生分解性プラスチックでつくられたBB弾の登場以降、これ以外の使用を認めない大会やフィールドも見られる。バイオBB弾と呼ばれるこれらの製品は、1年から3年で分解して自然に還元されると謳われている。黒や暗緑色など、目立ちにくい色合いのBB弾を販売するメーカーもある。

フィールド
サバイバルゲームを行う場所の事。個人所有の私有地を専用フィールドと呼び、専門的にゲームを行える施設として貸し出されている場所も存在する。これらは個人の土地所有者が経営しているものから、遊戯銃メーカーないし販売店が提供しているものまであり、アウトドアのフィールドからインドアの施設まで規模も様々である。
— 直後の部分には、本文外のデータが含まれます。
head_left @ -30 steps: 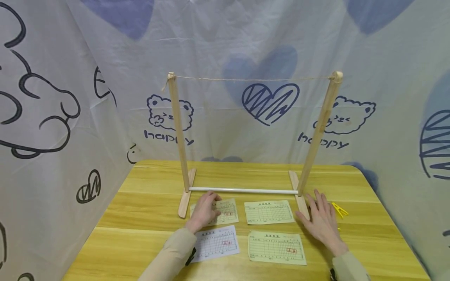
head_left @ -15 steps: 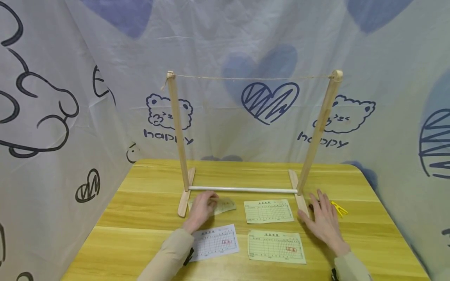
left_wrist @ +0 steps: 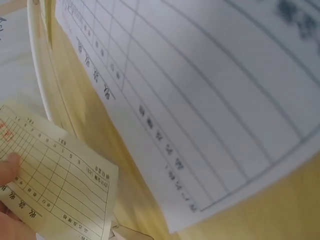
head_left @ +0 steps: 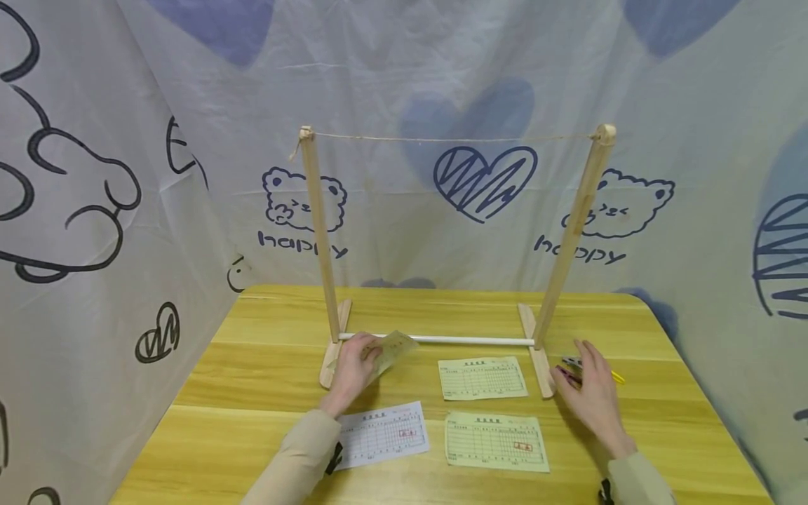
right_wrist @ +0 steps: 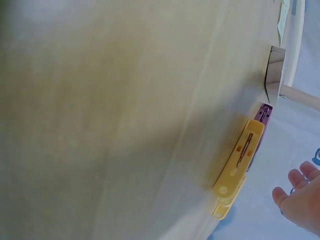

アウトドアのフィールドでは水辺やトンネルなど日常生活では体験できない状況を提供する所もある。インドアの施設では障害物の設置や廃墟を模したセットの構成、フィールド内に設置したカメラからの様子を中継するといったサービスも見られる。

チームの結成

同じ趣味の者同士が集まりチームを組むことが多い。大きいものでは100人を超す規模となる。 チームに属さずにフィールドやエアガンショップの開催する「定例ゲーム」に個人参加するプレーヤーもいる。